## [Brief]
Reproduce the data below exactly. Skip the pictures.

## [The data]
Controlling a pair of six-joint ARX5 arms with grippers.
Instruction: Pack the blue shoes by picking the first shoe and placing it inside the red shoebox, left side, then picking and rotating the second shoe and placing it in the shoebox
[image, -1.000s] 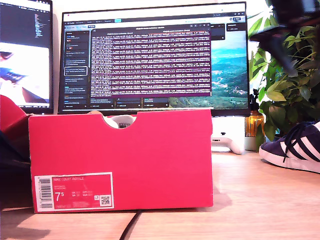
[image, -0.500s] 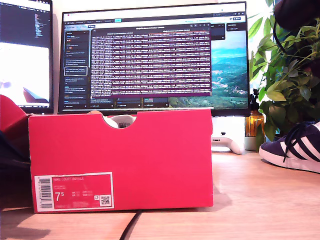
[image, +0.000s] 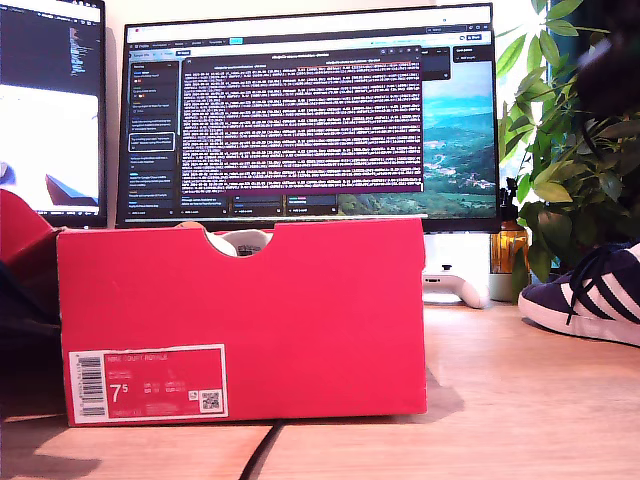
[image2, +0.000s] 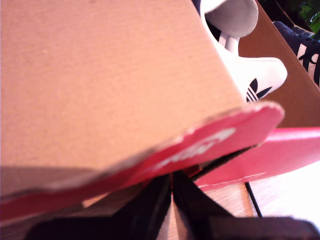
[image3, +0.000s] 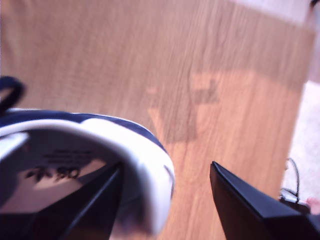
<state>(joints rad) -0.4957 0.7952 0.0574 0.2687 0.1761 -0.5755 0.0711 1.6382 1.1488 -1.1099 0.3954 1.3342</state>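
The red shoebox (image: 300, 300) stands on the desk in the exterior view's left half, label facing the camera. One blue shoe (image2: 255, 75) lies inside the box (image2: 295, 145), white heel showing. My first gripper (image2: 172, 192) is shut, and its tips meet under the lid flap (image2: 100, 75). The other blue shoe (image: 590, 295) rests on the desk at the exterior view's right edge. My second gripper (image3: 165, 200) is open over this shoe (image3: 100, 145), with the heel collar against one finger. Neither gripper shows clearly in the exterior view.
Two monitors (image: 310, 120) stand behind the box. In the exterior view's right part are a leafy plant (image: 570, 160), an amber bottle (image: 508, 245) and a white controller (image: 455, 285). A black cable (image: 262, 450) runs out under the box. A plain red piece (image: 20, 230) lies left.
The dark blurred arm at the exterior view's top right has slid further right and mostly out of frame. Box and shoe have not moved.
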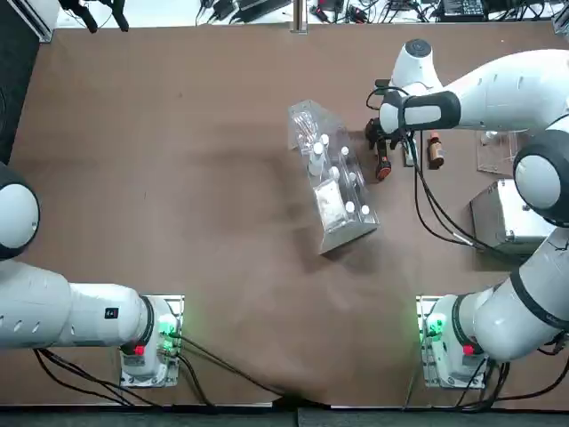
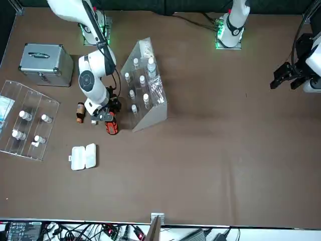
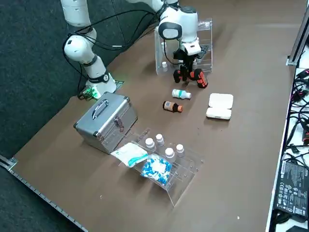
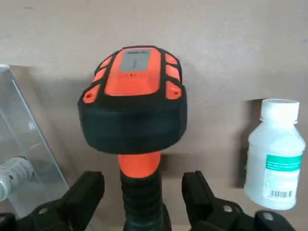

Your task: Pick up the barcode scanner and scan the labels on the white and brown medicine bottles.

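The barcode scanner (image 4: 132, 103) lies on the brown table, black with an orange face and an orange band on its handle. My right gripper (image 4: 144, 192) is open and low over it, one finger on each side of the handle with a gap at both. In the top view the gripper (image 1: 382, 142) hangs above the scanner (image 1: 383, 167). The white medicine bottle (image 4: 272, 154), with a white cap and green label, lies just beside the scanner. The brown medicine bottle (image 1: 435, 151) lies a little farther out, beyond the white one (image 3: 181, 94).
A clear angled rack (image 1: 333, 191) holding several small vials stands right beside the scanner on its other side. A silver case (image 1: 502, 218), a clear tray (image 2: 25, 120) with vials and packets, and a white hinged box (image 2: 83, 156) sit on my right side of the table.
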Motion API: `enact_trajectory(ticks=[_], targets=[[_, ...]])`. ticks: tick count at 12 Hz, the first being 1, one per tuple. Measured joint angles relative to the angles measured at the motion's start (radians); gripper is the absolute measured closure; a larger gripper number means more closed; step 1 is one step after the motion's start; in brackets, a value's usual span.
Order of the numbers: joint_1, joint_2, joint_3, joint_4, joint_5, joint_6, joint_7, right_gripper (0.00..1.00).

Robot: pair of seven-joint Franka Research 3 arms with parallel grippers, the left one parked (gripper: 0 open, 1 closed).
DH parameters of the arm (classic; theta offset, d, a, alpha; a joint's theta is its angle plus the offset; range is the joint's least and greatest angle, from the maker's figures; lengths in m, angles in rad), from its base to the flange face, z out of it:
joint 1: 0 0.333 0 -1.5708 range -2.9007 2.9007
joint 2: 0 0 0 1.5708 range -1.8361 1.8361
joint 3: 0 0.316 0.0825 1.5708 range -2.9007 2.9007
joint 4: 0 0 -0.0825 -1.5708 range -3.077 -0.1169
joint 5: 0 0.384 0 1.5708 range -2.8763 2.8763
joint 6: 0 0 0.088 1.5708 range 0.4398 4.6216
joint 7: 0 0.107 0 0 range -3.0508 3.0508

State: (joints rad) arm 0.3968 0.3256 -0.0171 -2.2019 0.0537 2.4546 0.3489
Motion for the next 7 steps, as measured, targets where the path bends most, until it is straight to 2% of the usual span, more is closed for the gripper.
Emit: enact_trajectory(ticks=[2,3,5,7], targets=[[-0.001,0.000,-0.002,0.000,0.000,0.000,0.000,0.03],[-0.001,0.000,-0.002,0.000,0.000,0.000,0.000,0.09],[-0.002,0.000,-0.002,0.000,0.000,0.000,0.000,0.37],[-0.003,0.001,-0.004,-0.001,0.000,0.000,0.000,0.44]])
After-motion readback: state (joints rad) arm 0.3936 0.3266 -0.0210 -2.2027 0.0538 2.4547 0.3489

## [Answer for the task]
Controlling a pair of six-joint ARX5 arms with grippers.
Instruction: Pack the blue shoes by picking the first shoe and placing it inside the red shoebox, left side, then picking and rotating the second shoe and placing it in the shoebox
[image, -1.000s] 
[image, -0.500s] 
[image, +0.000s] 
[image2, +0.000s] 
[image3, +0.000s] 
<state>(joints rad) -0.4957 0.7952 0.0574 0.2687 0.1761 -0.5755 0.0711 1.6382 1.1488 -1.1099 0.3954 1.3342</state>
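The red shoebox (image: 300, 300) stands on the desk in the exterior view's left half, label facing the camera. One blue shoe (image2: 255, 75) lies inside the box (image2: 295, 145), white heel showing. My first gripper (image2: 172, 192) is shut, and its tips meet under the lid flap (image2: 100, 75). The other blue shoe (image: 590, 295) rests on the desk at the exterior view's right edge. My second gripper (image3: 165, 200) is open over this shoe (image3: 100, 145), with the heel collar against one finger. Neither gripper shows clearly in the exterior view.
Two monitors (image: 310, 120) stand behind the box. In the exterior view's right part are a leafy plant (image: 570, 160), an amber bottle (image: 508, 245) and a white controller (image: 455, 285). A black cable (image: 262, 450) runs out under the box. A plain red piece (image: 20, 230) lies left.
The dark blurred arm at the exterior view's top right has slid further right and mostly out of frame. Box and shoe have not moved.
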
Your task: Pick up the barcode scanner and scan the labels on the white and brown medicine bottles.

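The barcode scanner (image 4: 132, 103) lies on the brown table, black with an orange face and an orange band on its handle. My right gripper (image 4: 144, 192) is open and low over it, one finger on each side of the handle with a gap at both. In the top view the gripper (image 1: 382, 142) hangs above the scanner (image 1: 383, 167). The white medicine bottle (image 4: 272, 154), with a white cap and green label, lies just beside the scanner. The brown medicine bottle (image 1: 435, 151) lies a little farther out, beyond the white one (image 3: 181, 94).
A clear angled rack (image 1: 333, 191) holding several small vials stands right beside the scanner on its other side. A silver case (image 1: 502, 218), a clear tray (image 2: 25, 120) with vials and packets, and a white hinged box (image 2: 83, 156) sit on my right side of the table.
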Motion API: `enact_trajectory(ticks=[_], targets=[[_, ...]])`. ticks: tick count at 12 Hz, the first being 1, one per tuple. Measured joint angles relative to the angles measured at the motion's start (radians); gripper is the absolute measured closure; a larger gripper number means more closed; step 1 is one step after the motion's start; in brackets, a value's usual span.
Order of the numbers: joint_1, joint_2, joint_3, joint_4, joint_5, joint_6, joint_7, right_gripper (0.00..1.00).

Robot: pair of seven-joint Franka Research 3 arms with parallel grippers, the left one parked (gripper: 0 open, 1 closed).
DH parameters of the arm (classic; theta offset, d, a, alpha; a joint's theta is its angle plus the offset; range is the joint's least and greatest angle, from the maker's figures; lengths in m, angles in rad), from its base to the flange face, z out of it:
joint 1: 0 0.333 0 -1.5708 range -2.9007 2.9007
joint 2: 0 0 0 1.5708 range -1.8361 1.8361
joint 3: 0 0.316 0.0825 1.5708 range -2.9007 2.9007
joint 4: 0 0 -0.0825 -1.5708 range -3.077 -0.1169
joint 5: 0 0.384 0 1.5708 range -2.8763 2.8763
joint 6: 0 0 0.088 1.5708 range 0.4398 4.6216
joint 7: 0 0.107 0 0 range -3.0508 3.0508

State: (joints rad) arm 0.3968 0.3256 -0.0171 -2.2019 0.0537 2.4546 0.3489
Motion for the next 7 steps, as measured, targets where the path bends most, until it is straight to 2% of the usual span, more is closed for the gripper.
Emit: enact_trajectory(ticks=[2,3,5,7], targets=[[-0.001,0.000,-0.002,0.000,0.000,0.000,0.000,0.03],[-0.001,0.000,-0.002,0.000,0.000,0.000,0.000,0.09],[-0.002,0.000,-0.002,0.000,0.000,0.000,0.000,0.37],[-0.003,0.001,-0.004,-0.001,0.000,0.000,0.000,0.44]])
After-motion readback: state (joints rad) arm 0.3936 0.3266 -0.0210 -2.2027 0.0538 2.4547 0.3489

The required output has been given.